3) Inertial impact: Although the aerosol particle diameter is smaller than the mesh, it may block on the filter material due to the inertial impact of the particles;

4) Particle diffusion: for diameters less than o. The 1Um aerosol particles act strongly, and although the aerosol particles are smaller than the mesh, they may be blocked on the filter due to the diffusion of the particles.

According to the above principle, the particles which are least likely to be filtered out are particles of 0.1 to 0.3/zm.

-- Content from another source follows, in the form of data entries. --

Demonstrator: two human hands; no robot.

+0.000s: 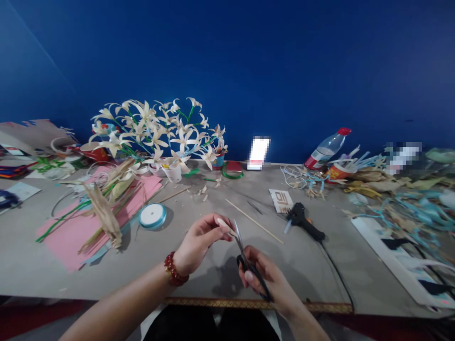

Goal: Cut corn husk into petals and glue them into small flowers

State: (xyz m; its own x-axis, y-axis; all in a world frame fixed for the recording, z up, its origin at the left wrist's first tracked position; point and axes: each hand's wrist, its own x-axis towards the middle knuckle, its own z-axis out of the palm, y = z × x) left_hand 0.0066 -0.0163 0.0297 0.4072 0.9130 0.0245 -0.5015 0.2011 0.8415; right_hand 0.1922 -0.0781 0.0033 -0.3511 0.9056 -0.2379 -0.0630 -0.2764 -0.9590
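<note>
My left hand (202, 240), with a red bead bracelet at its wrist, pinches a small pale petal-like piece (226, 226) between thumb and fingers. In my right hand (265, 274) is a pair of scissors (241, 247) with black handles, fingers in the loops. Its blades point up and away from me and meet the pale piece; whether they cut into it I cannot tell. Both hands are above the front middle of the grey table (149, 265). Just beyond them lies a thin wooden stick (254, 220).
Cream-coloured flowers on green stems (156, 128) stand in cups at the back. A ribbon spool (152, 216), dried husks (103, 213) and pink paper (64, 241) lie left. To the right are a black glue gun (305, 222), its cord, a tilted bottle (327, 149) and a white power strip (387, 260).
</note>
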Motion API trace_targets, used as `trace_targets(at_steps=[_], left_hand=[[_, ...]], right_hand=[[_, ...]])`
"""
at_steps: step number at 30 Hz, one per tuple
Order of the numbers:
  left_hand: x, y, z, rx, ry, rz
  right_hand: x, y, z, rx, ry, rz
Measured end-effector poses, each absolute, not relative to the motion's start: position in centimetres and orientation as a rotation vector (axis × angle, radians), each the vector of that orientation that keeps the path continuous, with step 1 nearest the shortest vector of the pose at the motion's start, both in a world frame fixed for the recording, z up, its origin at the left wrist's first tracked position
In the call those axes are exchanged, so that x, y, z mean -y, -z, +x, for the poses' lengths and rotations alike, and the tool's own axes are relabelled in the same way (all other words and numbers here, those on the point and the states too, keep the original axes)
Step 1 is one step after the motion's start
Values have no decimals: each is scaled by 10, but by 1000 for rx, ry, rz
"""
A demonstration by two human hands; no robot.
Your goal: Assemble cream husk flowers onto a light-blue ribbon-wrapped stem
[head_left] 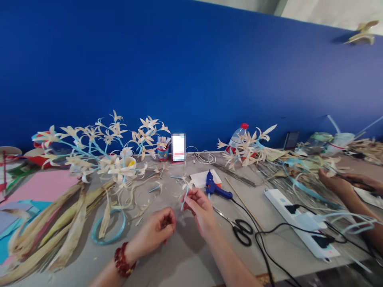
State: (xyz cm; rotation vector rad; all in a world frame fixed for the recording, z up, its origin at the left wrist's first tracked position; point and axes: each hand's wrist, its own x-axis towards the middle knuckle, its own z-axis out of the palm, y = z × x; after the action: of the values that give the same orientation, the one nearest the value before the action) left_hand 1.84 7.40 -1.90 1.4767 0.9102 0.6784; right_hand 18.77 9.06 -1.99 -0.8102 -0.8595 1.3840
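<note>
My right hand (200, 208) pinches a small pale husk flower on a light-blue stem (186, 190), held just above the grey table (179, 255). My left hand (157, 231), with a red bead bracelet at the wrist, is curled closed a little to the left; what its fingers hold is too small to make out. A blue glue gun (216, 188) rests on white paper right behind my right hand. Black-handled scissors (241, 230) lie to the right of my right forearm.
Finished husk flowers on blue stems (98, 147) stand at back left, dried husk strips (54, 231) and coloured paper (36, 187) lie at left. A white power strip (302, 223) with black cables sits right. Another person's hands (344, 181) work at far right among more flowers and a water bottle (237, 137).
</note>
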Motion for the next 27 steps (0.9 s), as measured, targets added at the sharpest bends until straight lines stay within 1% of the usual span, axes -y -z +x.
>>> trace_targets(at_steps=[9,15,20,27], left_hand=[[-75,13,21,-747,-641,1154],[-76,15,30,-782,-841,923],[-76,19,31,-804,-860,833],[-72,11,31,-826,-920,785]], right_hand=[[-91,25,190,955,-1401,-764],[-91,23,189,1000,-1474,-759],[-88,23,186,1023,-1489,-768],[-85,25,182,1003,-1481,-748]])
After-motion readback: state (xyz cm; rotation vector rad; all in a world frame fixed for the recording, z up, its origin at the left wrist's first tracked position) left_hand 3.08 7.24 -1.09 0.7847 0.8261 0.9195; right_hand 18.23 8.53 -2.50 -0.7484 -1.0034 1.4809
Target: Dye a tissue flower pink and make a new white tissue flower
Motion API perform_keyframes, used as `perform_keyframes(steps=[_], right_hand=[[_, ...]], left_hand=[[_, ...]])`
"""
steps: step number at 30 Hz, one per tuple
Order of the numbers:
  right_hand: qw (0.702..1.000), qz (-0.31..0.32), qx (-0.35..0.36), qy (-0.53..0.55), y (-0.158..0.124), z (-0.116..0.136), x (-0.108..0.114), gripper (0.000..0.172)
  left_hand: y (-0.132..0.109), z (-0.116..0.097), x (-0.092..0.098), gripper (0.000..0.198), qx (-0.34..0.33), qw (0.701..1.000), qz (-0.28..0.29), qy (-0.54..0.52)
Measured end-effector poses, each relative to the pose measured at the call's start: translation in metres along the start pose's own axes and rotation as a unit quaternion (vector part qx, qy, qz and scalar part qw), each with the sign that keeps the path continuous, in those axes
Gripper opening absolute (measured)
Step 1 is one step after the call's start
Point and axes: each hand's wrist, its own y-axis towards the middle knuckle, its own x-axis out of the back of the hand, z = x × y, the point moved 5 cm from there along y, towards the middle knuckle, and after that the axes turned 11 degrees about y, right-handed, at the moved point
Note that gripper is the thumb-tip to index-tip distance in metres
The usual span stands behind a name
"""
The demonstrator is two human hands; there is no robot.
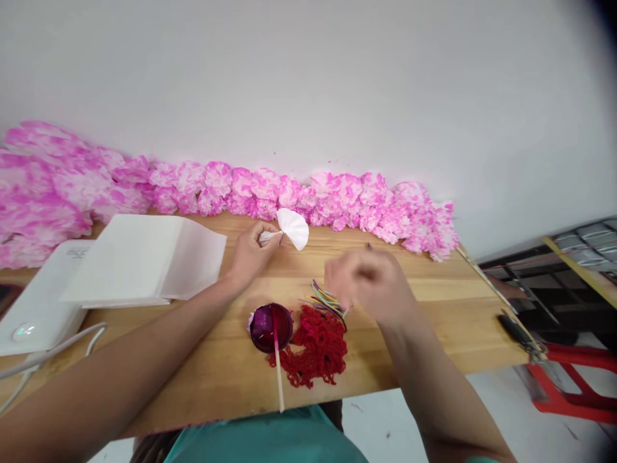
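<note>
My left hand (pixel 255 252) pinches a white pleated paper fan (pixel 295 228), gathered at its middle by a thin dark tie and spread out on the right side. My right hand (pixel 369 280) is blurred, its fingers curled in like a fist above the table. A small dark tip shows at its top; what it holds cannot be made out. Just left of it lie several thin coloured wire ties (pixel 324 297). Nearer me are a heap of red yarn (pixel 321 347) and a small cup of dark red-purple liquid (pixel 253 328) with a stick (pixel 279 382) leaning in it.
Pink-and-white paper flowers (pixel 265 186) line the table's back edge along the wall and pile up at left. A stack of white paper (pixel 130 257) rests on a white device (pixel 43 302) with a cable. Scissors (pixel 520 334) lie at the right edge, near a red stool (pixel 573 386).
</note>
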Motion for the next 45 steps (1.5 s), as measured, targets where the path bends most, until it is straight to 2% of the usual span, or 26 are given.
perform_keyframes(steps=[1, 2, 3, 4, 5, 7, 11, 17, 19, 22, 24, 27, 34, 38, 42, 45], right_hand=[[0.988, -0.146, -0.006, 0.046, 0.007, -0.015, 0.019, 0.044], [0.965, -0.247, -0.030, 0.079, 0.012, -0.032, 0.032, 0.043], [0.948, -0.299, -0.051, 0.094, 0.015, -0.047, 0.039, 0.044], [0.940, -0.318, -0.072, 0.099, 0.019, -0.061, 0.041, 0.047], [0.937, -0.323, -0.090, 0.102, 0.021, -0.071, 0.040, 0.049], [0.945, -0.292, -0.108, 0.097, 0.023, -0.083, 0.033, 0.049], [0.955, -0.238, -0.138, 0.107, 0.024, -0.086, 0.016, 0.041], [0.941, -0.259, -0.148, 0.162, 0.026, -0.091, 0.009, 0.032], [0.939, -0.268, -0.140, 0.163, 0.025, -0.092, 0.011, 0.032], [0.939, -0.280, -0.132, 0.148, 0.024, -0.091, 0.013, 0.032], [0.939, -0.285, -0.131, 0.144, 0.023, -0.090, 0.014, 0.032], [0.938, -0.285, -0.130, 0.148, 0.023, -0.090, 0.013, 0.032], [0.930, -0.268, -0.135, 0.212, 0.025, -0.092, 0.006, 0.042], [0.927, -0.255, -0.139, 0.238, 0.025, -0.091, 0.003, 0.046], [0.927, -0.246, -0.137, 0.249, 0.024, -0.091, 0.002, 0.038], [0.939, -0.234, -0.124, 0.219, 0.025, -0.090, 0.003, 0.028]], left_hand=[[0.000, 0.001, -0.001, 0.016, -0.003, 1.000, -0.001, 0.001], [0.000, 0.001, -0.001, 0.016, -0.007, 1.000, -0.002, 0.004], [0.000, 0.001, -0.001, 0.016, -0.012, 1.000, -0.002, 0.007], [0.000, 0.001, -0.002, 0.016, -0.017, 1.000, -0.002, 0.012], [0.000, 0.001, -0.002, 0.017, -0.023, 1.000, -0.002, 0.018], [-0.001, 0.000, -0.002, 0.017, -0.033, 0.999, -0.004, 0.030], [-0.003, -0.002, -0.003, 0.017, -0.048, 0.998, -0.007, 0.036], [0.000, 0.004, -0.007, 0.016, -0.079, 0.996, -0.014, 0.051], [-0.001, 0.001, -0.004, 0.015, -0.121, 0.989, -0.048, 0.072], [-0.007, -0.009, -0.001, 0.020, -0.224, 0.963, -0.100, 0.112], [-0.013, -0.016, -0.003, 0.015, -0.284, 0.944, -0.096, 0.136], [-0.019, -0.021, -0.008, 0.007, -0.327, 0.927, -0.065, 0.169], [-0.019, -0.021, -0.012, 0.006, -0.339, 0.916, -0.045, 0.210], [-0.017, -0.020, -0.013, 0.005, -0.320, 0.924, -0.025, 0.210], [-0.015, -0.017, -0.013, 0.006, -0.297, 0.936, -0.016, 0.189], [-0.015, -0.016, -0.014, 0.009, -0.292, 0.939, -0.011, 0.181]])
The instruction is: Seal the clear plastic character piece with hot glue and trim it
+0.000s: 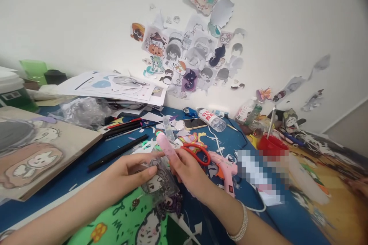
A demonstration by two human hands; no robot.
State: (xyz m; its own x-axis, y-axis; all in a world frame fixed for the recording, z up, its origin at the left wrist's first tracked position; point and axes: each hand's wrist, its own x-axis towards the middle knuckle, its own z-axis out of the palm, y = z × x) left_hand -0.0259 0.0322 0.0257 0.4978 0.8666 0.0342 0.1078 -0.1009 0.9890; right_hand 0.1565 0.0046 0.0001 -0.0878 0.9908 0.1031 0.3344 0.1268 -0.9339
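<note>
My left hand (138,169) pinches a clear-covered paper cutout (155,185) with a grey line-drawn character on it. My right hand (186,168) is wrapped round a slim pink tool with a rounded end (166,146); its working tip is hidden, so I cannot tell its exact kind. Both hands meet over the cutout. Under them lies a green sheet (115,220) with drawn flowers and figures, and a dark purple character cutout (170,204) lies on its edge. Just beyond my right hand are red scissor handles (202,155) and a pink glue gun (225,170).
On the left stands a thick drawn-on board (43,153), with black markers (117,153) beside it. Behind are a paper stack (115,88), a lying bottle (211,119) and a phone (195,123). A red cup (271,145) stands right, among cables and scraps.
</note>
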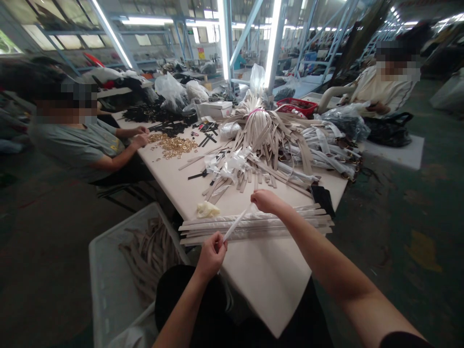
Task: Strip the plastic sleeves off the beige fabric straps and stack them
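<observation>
My left hand (212, 253) is closed in a pinch on the near end of a thin white strip (237, 222). My right hand (266, 200) pinches the far end of the same strip, so it stretches between both hands above the table's near corner. Right under the hands lies a flat row of beige straps (297, 223) in clear wrapping, laid across the white table (268, 275). A small crumpled cream piece (208, 209) lies just left of the row.
A big heap of beige straps (268, 133) and wrapped ones (326, 145) fills the table's middle. A white crate (105, 270) with beige straps stands at my left knee. One person at the left handles gold metal parts (174, 145); another sits at the far right.
</observation>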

Prevent aerosol inhalation

The laboratory should choose a sealed centrifuge with safety, good performance, standard certification, safety measures such as automatic rotor identification and lock operation to ensure safety. Strengthening the training and assessment of biosafety of laboratory staff, especially the pollution of centrifuge aerosols, should be paid attention to by staff. To standardize the operation of the laboratory centrifuge , the test tube must be tightly closed and placed to prevent the specimen from overflowing. During centrifugation, the operator should not face the centrifuge too close. After the centrifuge stops, turn on the centrifuge cover 2~3 minutes to reduce the harm of aerosol to the staff. If necessary, wear a mask to operate the centrifuge. The surface of the centrifuge should be cleaned and disinfected daily, and it should be wiped regularly. If the centrifuge tube is not closed or the test tube is broken during use, the liquid overflows to contaminate the centrifuge, and the inside of the centrifuge should be disinfected immediately.

Despite the above measures to prevent the spread of aerosols, the aerosols inevitably contaminate the laboratory air due to their strong diffusion capacity. Therefore, laboratory staff still need personal protection to prevent aerosols from inhaling.